The Tragedy of Exponentiality

Numbers like 100% and 90% are completely arbitrary and symbolic of course. I don't know how to measure the quality of an output of a unit of work. But the exponential essence of it is what matters.

If e is the error rate (size of the red area) and n is how many steps you complete at this quality level, then we get something like this as the measure of the quality of your executed plan.

{(1 - e)}^{n}

Let's take Alice and Bob. They both have invested into making their red parts as small as possible, but Alice has made a huge effort to improve harnessing that validates and improves plans before they are executed. They both have CS degrees, but Alice has been in the trenches and solved real life problems.

What are their error rates? They both use the same models, so let's be super conservative here. I'll give Alice 1% and Bob 5%. It's all symbolic, remember, but still.

How many runs? Let's say our medium-sized plan has 50 different steps and concepts the model has to reason about. So it does its planning, some implicit, some explicit, for all these steps and comes out with a plan.

What's the resulting quality level for both?

Alice lands at 60% – (1-0.01)^50 = 0.605
Bob lands at 8% – (1-0.05)^50 = 0.0769

This is huge! And not something that our brains intuitively assume.

We all know an Alice – she suffers, but gets results and pulls through. We also all know a Bob – he tried AI, it was horrible, nothing worked, Bob is writing posts on LinkedIn on how bad AI is.

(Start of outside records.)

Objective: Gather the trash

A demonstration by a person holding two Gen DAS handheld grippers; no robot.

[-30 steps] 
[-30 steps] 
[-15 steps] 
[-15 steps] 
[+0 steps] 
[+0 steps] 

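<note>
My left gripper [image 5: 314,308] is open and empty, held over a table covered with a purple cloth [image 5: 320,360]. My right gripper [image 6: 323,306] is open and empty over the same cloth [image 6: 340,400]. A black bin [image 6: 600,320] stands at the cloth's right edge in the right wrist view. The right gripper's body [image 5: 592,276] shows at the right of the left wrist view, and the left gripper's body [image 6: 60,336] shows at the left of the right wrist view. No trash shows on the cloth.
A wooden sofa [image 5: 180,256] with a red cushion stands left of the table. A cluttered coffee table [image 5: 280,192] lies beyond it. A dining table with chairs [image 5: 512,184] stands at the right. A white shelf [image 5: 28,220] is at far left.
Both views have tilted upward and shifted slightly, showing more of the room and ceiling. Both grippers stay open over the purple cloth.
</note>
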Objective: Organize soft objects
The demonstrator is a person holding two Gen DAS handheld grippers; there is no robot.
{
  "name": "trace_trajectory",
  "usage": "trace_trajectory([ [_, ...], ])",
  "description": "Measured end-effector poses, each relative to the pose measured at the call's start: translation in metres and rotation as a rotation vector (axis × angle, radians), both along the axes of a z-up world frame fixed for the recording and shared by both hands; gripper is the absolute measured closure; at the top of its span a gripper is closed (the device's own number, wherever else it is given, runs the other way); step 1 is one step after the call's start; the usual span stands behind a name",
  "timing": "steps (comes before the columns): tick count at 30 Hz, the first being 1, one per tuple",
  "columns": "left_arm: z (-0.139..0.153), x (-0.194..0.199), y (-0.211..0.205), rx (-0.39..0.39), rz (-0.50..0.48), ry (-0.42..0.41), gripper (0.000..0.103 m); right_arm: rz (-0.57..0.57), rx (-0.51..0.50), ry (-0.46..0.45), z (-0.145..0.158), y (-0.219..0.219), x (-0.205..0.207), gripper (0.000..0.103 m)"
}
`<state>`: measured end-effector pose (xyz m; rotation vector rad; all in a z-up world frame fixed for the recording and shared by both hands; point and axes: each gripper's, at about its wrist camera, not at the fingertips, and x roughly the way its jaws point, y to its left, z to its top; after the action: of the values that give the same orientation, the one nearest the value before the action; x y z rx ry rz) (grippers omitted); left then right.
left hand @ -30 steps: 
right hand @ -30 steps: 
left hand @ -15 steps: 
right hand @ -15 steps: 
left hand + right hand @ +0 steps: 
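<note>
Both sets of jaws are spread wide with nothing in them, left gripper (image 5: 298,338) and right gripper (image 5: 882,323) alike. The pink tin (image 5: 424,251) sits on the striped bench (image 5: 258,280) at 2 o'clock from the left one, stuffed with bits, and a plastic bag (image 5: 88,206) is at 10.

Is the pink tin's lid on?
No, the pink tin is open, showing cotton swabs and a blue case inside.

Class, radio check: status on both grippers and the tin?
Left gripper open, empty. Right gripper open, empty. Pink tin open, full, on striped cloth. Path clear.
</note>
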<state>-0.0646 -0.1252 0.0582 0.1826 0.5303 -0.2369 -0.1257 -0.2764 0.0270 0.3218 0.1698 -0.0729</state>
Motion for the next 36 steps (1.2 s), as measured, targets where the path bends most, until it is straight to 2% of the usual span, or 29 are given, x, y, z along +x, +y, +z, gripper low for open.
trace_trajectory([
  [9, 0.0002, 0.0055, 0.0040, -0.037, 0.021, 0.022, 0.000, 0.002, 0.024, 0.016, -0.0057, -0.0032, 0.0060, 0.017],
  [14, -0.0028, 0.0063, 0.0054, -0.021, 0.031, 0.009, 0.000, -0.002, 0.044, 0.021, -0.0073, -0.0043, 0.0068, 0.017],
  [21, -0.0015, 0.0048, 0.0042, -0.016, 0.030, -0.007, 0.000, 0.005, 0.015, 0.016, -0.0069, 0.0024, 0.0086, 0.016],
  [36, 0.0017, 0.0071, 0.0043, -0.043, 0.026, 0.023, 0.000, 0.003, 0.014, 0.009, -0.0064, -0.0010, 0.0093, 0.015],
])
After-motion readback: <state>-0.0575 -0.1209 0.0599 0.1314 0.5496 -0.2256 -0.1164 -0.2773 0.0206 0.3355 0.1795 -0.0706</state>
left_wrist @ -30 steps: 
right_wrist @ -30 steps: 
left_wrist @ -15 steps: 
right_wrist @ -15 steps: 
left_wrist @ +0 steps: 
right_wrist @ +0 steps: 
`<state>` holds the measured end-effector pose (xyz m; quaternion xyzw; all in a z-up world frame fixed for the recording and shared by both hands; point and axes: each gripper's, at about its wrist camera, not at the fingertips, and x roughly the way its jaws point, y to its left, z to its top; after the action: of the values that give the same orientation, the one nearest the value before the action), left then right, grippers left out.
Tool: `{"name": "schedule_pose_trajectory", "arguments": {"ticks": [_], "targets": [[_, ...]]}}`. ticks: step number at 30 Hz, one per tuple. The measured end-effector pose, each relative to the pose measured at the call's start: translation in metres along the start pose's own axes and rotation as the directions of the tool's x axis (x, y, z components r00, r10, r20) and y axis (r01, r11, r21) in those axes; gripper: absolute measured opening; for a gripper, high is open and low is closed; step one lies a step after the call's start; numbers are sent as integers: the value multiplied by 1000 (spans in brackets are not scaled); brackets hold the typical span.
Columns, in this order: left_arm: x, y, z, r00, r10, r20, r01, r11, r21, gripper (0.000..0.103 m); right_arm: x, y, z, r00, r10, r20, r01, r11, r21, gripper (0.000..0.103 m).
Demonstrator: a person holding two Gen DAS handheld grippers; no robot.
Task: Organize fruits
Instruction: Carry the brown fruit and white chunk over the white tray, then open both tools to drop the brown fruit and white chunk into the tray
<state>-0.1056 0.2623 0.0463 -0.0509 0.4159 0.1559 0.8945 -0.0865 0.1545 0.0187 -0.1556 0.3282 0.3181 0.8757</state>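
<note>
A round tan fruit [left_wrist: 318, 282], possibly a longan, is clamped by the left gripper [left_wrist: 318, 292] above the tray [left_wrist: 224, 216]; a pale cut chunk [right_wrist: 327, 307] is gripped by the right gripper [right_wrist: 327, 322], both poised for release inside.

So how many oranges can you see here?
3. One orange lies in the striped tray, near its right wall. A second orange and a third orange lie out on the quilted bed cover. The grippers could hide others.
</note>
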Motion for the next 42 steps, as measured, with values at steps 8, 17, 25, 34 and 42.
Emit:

Making Lemonade... and Trebuchets

Again, these are all made up numbers, but I think the concept is critical to understand the limits – especially the limits of the love triangle made up of you, your agent and your codebase. For example:

In vibe coding environments you usually don't sense the "depth" of the task – how many invisible steps are taken in the background. Why do some tasks work perfectly while others fail so miserably?
In complex systems, from a certain complexity level any meaningful workflow takes at least X steps. If X is long enough to dip your red arrow below the quality threshold, then every run will be a disappointment. If your red part is too big, you cannot move forward and need to invest into simplifying (or "AI-nativizing") the architecture. This is because agents make more assumptions the bigger the codebase is.
If you do spec-driven development, from some spec size threshold the quality of output starts dropping. The overall arrow is too big and the right end dips below the blue line of acceptable quality. This means you need to split AI's work reasonably, like with humans.
With vibe coding the red arrows are pointed down even more sharply, because vibe is the opposite of planning and spec. Planning eradicates uncertainty and assumptions, and assumptions make the red parts happen.

The units of work share some common good ol' properties with system design. Simple is better. Interfaces are good. Simple interfaces are the best. Encapsulation is good. If you set up your interfaces nicely, you can go parallel. If you can build deterministic checks into the interfaces between your units of work, you will be golden!

There are ways. But there is also no getting away from the fact that our coding agents today are far inferior to our ambitions – both will grow so I expect this relationship to remain true for some time.

An autonomous run is like a trebuchet throw. You load it with a heavy stone, you make a lot of effort to aim it at the right target. And when you fire, you don't want to babysit the firing process. You want to be far away, you don't want to approve the next batch of movement every 15 degrees. You will destroy the momentum.

So make an effort to eradicate the red parts, your trebuchet will grow and you can load bigger rocks on it. Use your enormous experience in Newtonian physics – you already know from childhood that rocks fall down, not up. Don't let the robot design a throw that violates your gut feeling. Build multiple trebuchets – if they share the interface you can operate many of them with ease. Instead of tending and aiming one trebuchet, make a policy or even an automated check to govern and test them. This is your harnessing, this is your multiplier. This is how you get 10x out of the x you put in.